On 2022-09-13, Fons Adriaensen wrote:

Even if that case it isn't as simple as you seem to think.

Obviously I simplify. I know a thing or two already.

Any set of measured HRIR will need some non trivial preprocessing before it can be used. One reason is low-frequency errors. Accurate IR measurements below say 200 Hz are difficult (unless you have a very big and good anechoic room). OTOH we know that HRIR in that frequency range are very low order and can be synthesised quite easily.

As such we put in a priori knowledge into the model, and/or somehow repeat the measurement, coherently adding the resulting signal so as to bring down the noise floor.

Another reason is that you can't reduce a set of HRIR to low order (the order of the content you want to render) without introducing significant new errors.

I believe the systematic way to talk about this is to see how directional sources reduced to a central framework is about the Fourier-Bessel reduction, which doesn't reduce easily to the rectilinear Fourier decomposition. Even their reduced orders aren't comparible.

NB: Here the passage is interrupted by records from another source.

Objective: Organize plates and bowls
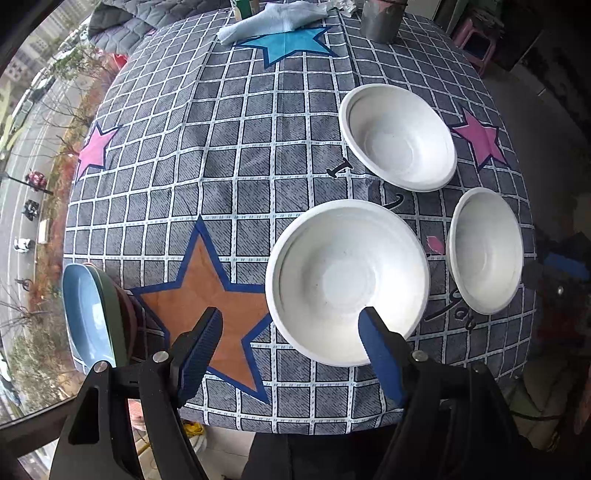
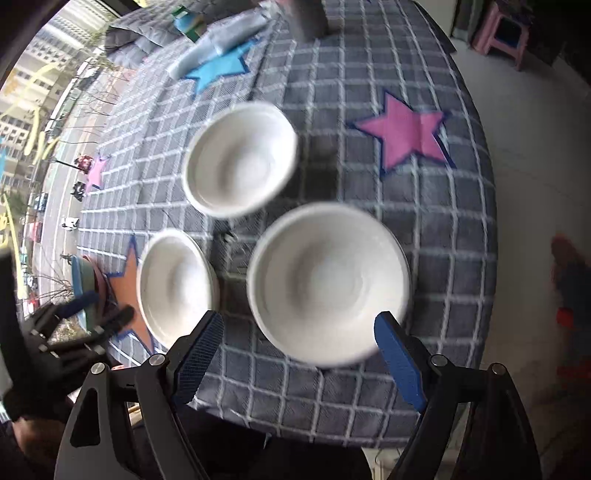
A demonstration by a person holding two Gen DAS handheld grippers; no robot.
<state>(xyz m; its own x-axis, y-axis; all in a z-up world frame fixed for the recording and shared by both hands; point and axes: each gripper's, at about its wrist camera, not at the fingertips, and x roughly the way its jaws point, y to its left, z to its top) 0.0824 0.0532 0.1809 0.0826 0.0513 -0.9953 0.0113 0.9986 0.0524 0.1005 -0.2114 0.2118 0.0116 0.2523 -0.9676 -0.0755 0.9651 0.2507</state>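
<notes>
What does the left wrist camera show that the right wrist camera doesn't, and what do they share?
Only the left view: a metal pot at the far edge, sharp and complete. Only the right view: the left gripper beside the stacked plates, seen from outside. Both show three white bowls on the checked tablecloth, the blue cloth, and open, empty jaws.

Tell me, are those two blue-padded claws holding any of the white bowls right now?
No, nothing is held. The left gripper and the right gripper both hang open above the table, with no bowl between their pads.
</notes>
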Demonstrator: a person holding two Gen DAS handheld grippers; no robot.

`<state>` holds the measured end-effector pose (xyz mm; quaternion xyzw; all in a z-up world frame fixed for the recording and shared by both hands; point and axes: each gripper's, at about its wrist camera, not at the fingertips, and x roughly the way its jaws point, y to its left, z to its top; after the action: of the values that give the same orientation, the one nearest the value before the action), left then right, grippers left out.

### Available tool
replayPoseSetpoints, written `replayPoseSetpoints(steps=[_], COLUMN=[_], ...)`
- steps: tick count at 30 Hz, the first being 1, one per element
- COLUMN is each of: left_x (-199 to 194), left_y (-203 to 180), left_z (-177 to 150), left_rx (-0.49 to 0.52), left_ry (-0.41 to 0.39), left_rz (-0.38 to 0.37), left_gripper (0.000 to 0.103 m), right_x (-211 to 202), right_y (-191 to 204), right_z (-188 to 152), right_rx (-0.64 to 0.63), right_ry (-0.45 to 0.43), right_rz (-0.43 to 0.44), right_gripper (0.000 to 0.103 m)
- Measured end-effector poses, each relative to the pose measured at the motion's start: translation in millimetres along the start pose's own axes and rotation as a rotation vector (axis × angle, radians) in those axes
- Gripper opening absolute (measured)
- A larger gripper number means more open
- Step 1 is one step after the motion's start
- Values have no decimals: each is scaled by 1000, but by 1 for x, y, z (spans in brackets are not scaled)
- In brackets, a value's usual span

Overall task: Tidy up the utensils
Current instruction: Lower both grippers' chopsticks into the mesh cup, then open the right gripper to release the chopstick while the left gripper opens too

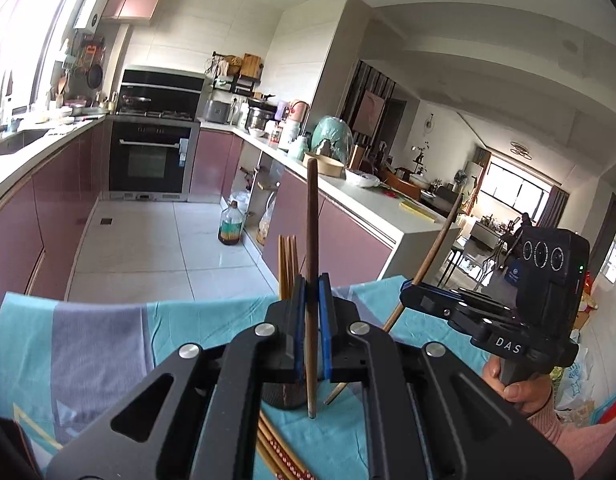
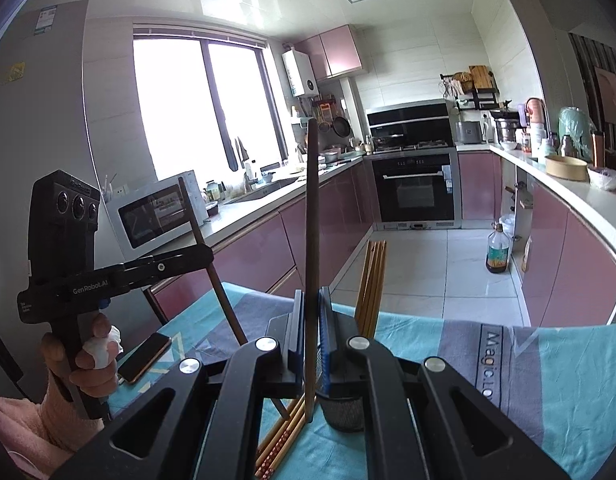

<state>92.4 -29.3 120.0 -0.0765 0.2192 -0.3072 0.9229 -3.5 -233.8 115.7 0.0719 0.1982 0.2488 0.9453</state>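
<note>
The dark mesh utensil holder sits mostly hidden behind the gripper bodies at the lower centre of both views, with only a sliver of its side showing, so what stands inside it is hard to make out. In the left wrist view the left gripper is clenched on a dark brown chopstick, which stands upright between the blue pads, its lower tip touching the teal tablecloth. The right gripper likewise clamps a second dark chopstick upright (tip near the holder's foot). Light bamboo chopsticks rise just right of those jaws, and more patterned ones lie flat below. A phone rests at lower left of the right view.
</note>
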Motion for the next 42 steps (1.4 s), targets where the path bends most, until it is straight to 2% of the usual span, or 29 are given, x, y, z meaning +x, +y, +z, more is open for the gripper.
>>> replayPoseSetpoints(steps=[11, 16, 20, 29, 42], left_x=[10, 26, 45, 75, 93], left_y=[-13, -17, -13, 10, 17], left_z=[32, 33, 20, -9, -11], left_rx=[51, 82, 96, 60, 74], left_ry=[-57, -59, -9, 96, 165], left_rz=[37, 64, 84, 105, 107], left_gripper=[7, 7, 7, 7, 7], right_x=[5, 23, 42, 72, 92], right_y=[-5, -11, -15, -19, -20], right_z=[28, 25, 14, -6, -18], right_rx=[-27, -30, -25, -21, -10], right_ry=[-46, -21, 27, 113, 176], right_rz=[-30, -66, -87, -114, -136], right_gripper=[5, 5, 5, 5, 7])
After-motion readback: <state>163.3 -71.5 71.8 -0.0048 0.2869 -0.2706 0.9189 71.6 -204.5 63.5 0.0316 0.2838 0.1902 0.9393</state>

In each frame, a low order, finite order field which looks perfectly even/in-quadrature, in the other has an infinite order decomposition.

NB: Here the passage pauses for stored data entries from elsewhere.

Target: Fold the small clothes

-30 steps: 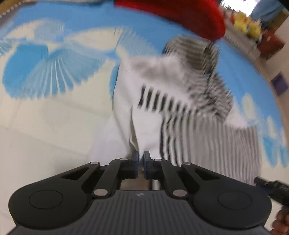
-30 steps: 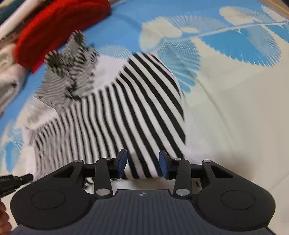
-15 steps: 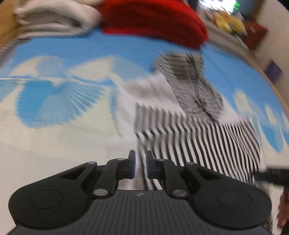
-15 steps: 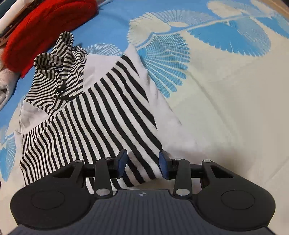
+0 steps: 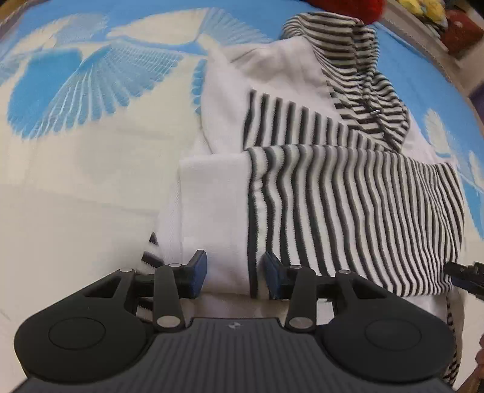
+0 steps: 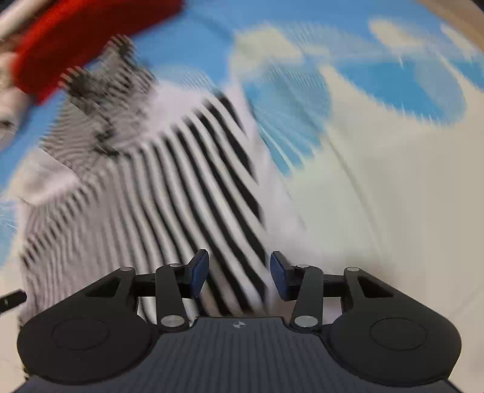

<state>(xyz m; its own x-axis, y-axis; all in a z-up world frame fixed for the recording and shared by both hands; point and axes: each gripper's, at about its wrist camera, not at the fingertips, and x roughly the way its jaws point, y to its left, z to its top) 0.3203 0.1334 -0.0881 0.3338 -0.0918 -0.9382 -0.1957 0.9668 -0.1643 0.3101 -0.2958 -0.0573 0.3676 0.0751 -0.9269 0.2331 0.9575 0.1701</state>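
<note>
A small black-and-white striped hooded top [image 5: 348,193] lies on the blue and cream patterned bedspread [image 5: 75,169], its striped lower half folded up over the white body, the hood [image 5: 360,81] at the far end. My left gripper [image 5: 234,276] is open, its fingers either side of the folded near edge. In the blurred right wrist view the same top [image 6: 169,193] lies ahead and to the left. My right gripper [image 6: 239,276] is open over its near right corner and holds nothing. The right gripper's tip [image 5: 466,276] shows at the left view's right edge.
A red folded garment [image 6: 78,45] lies beyond the hood, with pale folded cloth [image 6: 6,102] to its left. Yellow and red items [image 5: 435,15] sit off the far right of the bed. Bedspread stretches to the left [image 5: 60,211] and right [image 6: 393,196] of the top.
My left gripper was shut on the top's white edge, then opened and let it go, leaving the striped half folded over. My right gripper stayed open and is moving, with blur.
</note>
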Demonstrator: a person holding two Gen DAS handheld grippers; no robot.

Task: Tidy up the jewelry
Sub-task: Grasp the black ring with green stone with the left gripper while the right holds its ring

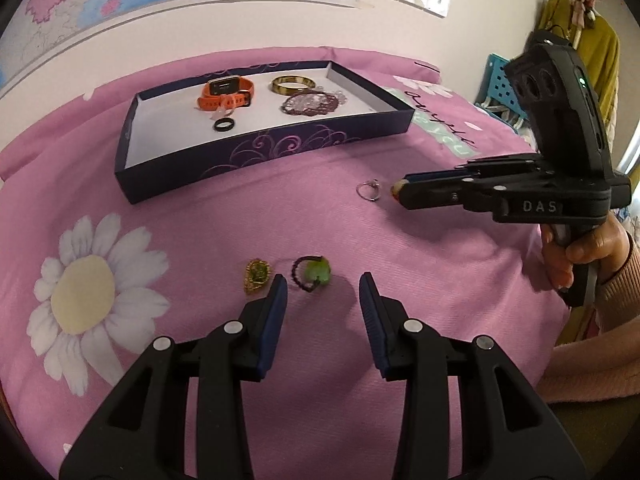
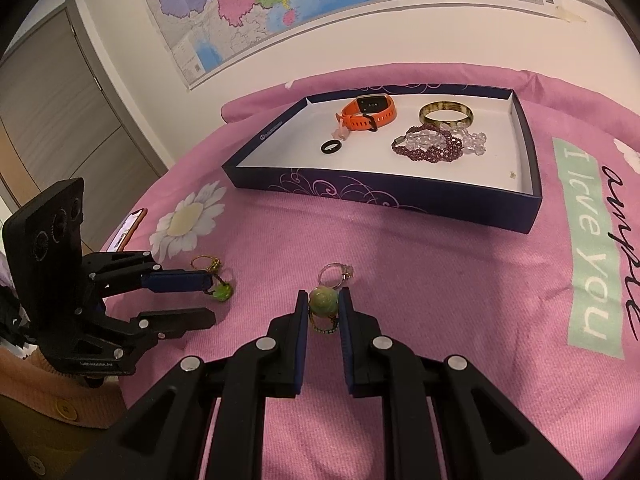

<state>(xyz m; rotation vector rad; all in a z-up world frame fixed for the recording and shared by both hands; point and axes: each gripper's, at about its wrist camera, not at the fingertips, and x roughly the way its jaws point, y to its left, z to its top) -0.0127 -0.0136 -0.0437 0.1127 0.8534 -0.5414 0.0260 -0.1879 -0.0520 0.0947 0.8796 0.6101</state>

But they work pretty well against each other for most outside-of-the-rig sources. The higher order crossterms in the transform fall off fast, so that you can approximate pretty well either way. That's where the Daniel, Nicol & Moreau NFC-HOA paper comes from. (They also did Hankel functions, in outwards going energy transfer. Their solution is exact, and they've talked about the connection to rectangular WFS, but even they didn't quantify this all fully.)

One way to reduce these is to reduce or even fully remove ITD at mid and high frequencies, again depending on the order the renderer is supposed to support.

This is all implicit in the order of reconstruction. ITD is just derivative of the soundfield over your ears. Of course Gerzon took Makita theory, but the latter is derivable from first the acoustic wave equation, and then its ecologically minded, reduced psychoacoustics. Once you go to third order ambisonic or beyond, no psychoacoustics are necessary.

Getting the magnitudes (and hence ILD) accurate requires much lower order than if you also want to keep the delays.

My point is that in binaural work, especially if head tracked, you can easily get to order twenty or so. No ITD/ILD-analysis needed, because it'll mimic physical reality.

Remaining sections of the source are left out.